I’ve listened to the “great mask debate” with bemusement at the absurdity of those demanding I wear one. First, some background.
Before working for the State Attorney I prosecuted for the old Florida Department of Professional Regulation which regulated, among other professions, physicians. I saw the frequency with which doctors make mistakes.
Among the many medical negligence cases I handled, three in particular stand out. A patient was killed at a prestigious Miami hospital when he was mistakenly injected with embalming fluid during surgery – by a professor of anesthesiology. Another involved a Palm Beach County jail inmate who died after an ER physician missed a cervical fracture that was so obvious on the X-ray that even I could see it. Then there was the surgeon in Tampa who amputated the wrong limb on two different patients. A decade earlier, during my hospital training as a Air Force medic, I observed multiple physician medication order errors.
During my service, in the winter of 1972-73, DOD ordered flu shots service wide. I participated in administering those shots to personnel on our base only to later discover the vaccine had not been properly attenuated by the manufacturer, resulting in about 75% of those we inoculated getting full-blown cases of the flu. I refrained from taking the vaccine, and simply stamped my own shot record. As Roger McGuinn said, “I saw the great blunder my teachers had made, scientific delirium madness.” I didn’t get the flu.
I have previously written that during my legal career I regularly saw “medical experts” testify under oath to diametrically opposed conclusions about the same evidence.

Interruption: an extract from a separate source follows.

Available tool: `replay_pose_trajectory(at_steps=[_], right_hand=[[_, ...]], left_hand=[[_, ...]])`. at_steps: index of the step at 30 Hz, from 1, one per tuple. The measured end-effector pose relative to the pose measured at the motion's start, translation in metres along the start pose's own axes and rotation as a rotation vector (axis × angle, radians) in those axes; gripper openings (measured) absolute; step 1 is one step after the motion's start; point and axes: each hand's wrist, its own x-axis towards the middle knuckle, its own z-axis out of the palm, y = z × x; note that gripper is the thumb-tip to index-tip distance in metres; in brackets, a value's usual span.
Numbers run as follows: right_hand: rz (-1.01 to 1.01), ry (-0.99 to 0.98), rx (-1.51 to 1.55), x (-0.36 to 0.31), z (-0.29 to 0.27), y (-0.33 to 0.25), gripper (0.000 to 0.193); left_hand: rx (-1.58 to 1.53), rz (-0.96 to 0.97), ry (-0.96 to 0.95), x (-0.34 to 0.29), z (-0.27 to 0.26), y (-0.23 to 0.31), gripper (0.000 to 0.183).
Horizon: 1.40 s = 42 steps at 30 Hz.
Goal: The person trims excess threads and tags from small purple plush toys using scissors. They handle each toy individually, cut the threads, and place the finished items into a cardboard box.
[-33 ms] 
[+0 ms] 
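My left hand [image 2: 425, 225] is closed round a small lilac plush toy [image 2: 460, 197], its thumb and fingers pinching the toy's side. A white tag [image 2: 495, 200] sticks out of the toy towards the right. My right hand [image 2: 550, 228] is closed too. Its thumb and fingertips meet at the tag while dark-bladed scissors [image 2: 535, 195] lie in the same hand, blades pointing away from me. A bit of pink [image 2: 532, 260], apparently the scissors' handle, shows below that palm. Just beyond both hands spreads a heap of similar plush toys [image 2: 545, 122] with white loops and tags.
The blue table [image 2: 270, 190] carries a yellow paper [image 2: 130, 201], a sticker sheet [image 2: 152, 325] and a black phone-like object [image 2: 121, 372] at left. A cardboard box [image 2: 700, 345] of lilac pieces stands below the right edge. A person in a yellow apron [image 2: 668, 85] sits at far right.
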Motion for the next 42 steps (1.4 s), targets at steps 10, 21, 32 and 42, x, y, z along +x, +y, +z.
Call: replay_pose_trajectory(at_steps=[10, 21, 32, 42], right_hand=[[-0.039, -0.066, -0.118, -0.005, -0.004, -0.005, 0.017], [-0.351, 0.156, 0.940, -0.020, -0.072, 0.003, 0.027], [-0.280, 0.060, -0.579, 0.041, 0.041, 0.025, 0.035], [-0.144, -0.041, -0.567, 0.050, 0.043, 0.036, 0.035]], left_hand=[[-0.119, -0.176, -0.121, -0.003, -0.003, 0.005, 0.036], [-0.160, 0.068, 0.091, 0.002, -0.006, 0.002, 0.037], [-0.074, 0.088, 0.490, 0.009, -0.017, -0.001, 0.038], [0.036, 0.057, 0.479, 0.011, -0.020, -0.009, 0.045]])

Such disputed expertise is common in medical malpractice lawsuits. So there is ample empirical evidence that medical “science” is far from “well-settled”, and that merely because an “expert” has an MD does not make them trustworthy.
Which brings us to wearing masks. Media darling Dr. Anthony Fauci said last March it was unnecessary to wear a mask. Then he said everyone should wear one. Now he says we should all wear two masks. What will he say next? I find it impossible to take him seriously.

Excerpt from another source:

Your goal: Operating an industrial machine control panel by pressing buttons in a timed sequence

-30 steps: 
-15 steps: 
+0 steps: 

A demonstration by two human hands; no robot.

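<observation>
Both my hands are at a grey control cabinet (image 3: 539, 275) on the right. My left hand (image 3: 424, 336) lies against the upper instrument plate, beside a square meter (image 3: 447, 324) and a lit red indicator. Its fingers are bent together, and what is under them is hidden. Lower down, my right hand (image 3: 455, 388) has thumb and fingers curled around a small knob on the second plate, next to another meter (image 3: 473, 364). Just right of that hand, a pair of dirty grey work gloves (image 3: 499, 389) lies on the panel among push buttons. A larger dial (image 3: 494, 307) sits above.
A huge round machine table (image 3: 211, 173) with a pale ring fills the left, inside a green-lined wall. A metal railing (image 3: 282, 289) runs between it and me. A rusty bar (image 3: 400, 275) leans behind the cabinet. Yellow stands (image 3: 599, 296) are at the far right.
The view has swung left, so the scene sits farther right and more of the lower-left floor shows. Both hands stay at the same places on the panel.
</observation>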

I mentioned earlier the absurdity of the self-appointed mask-enforcers’ demands that I wear one. During my medic training I was taught when to wear a mask, and what purpose they serve, so I’d like to hear the enforcers answer the following questions:
- If you are wearing a mask, why do I need to? Is the one you’re wearing useless? If so, then wouldn’t mine be too?
- I have taken the COVID vaccine, so why do I still need to wear a mask. Is the vaccine useless?

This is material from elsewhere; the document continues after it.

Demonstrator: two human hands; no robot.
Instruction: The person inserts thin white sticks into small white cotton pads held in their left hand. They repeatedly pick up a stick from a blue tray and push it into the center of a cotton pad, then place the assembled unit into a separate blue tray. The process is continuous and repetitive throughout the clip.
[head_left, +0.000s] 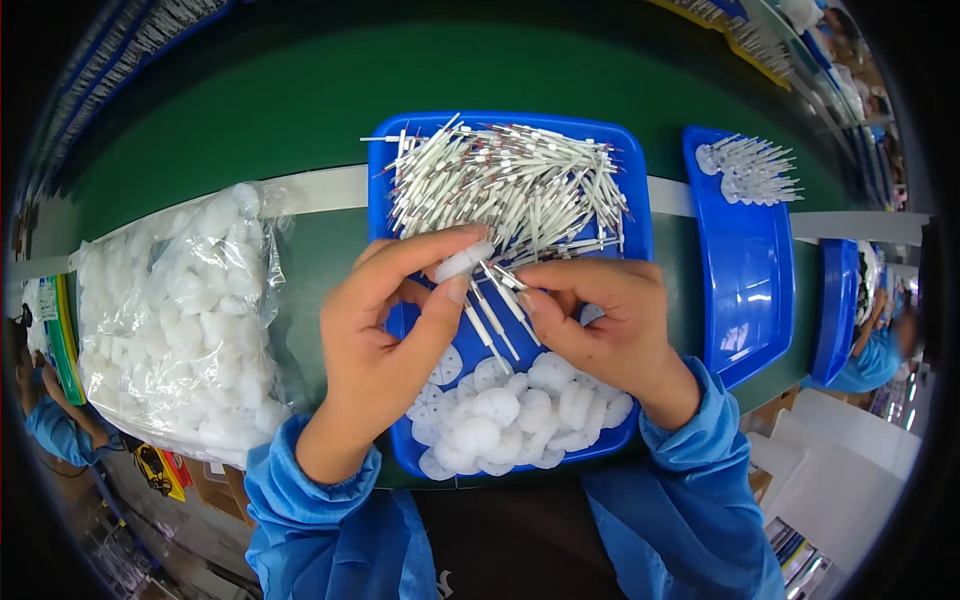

- If I have acquired immunity from previous exposure to the virus, am asymptomatic thus not contagious nor susceptible, why do I need a mask?
I’ve asked those questions of a couple of physicians I know, and have gotten essentially the same answer. The average person is not medically sophisticated enough to understand those nuances, so they should just wear one. In other words, we’re dumbing down public health to accommodate the “Epsilons”.
It’s like Nancy Reagan saying “Just say no!” to drugs.
Or, as H.L. Mencken said, “Complex problems have simple, easy-to-understand, wrong answers.”
Whenever I hear a “mask-enforcer” regurgitating what they’ve been told in the media about why I should wear a mask, I’m reminded of the movie Idiocracy (which is becoming more documentary than sci-fi). I guess masks “have electrolytes”.
It’s your choice to wear a mask. I respect that. “Freedom of choice” about what we do with our own bodies is a mantra we’ve been hearing for years. If I were infected with COVID, I’d stay home. Since I’m not, I’m exercising my freedom of choice about my own body by not wearing a mask. Why don’t you respect my choice?
I suspect that for mask-enforcers, it’s not about public health at all. It’s a pathological need to tell others what to do.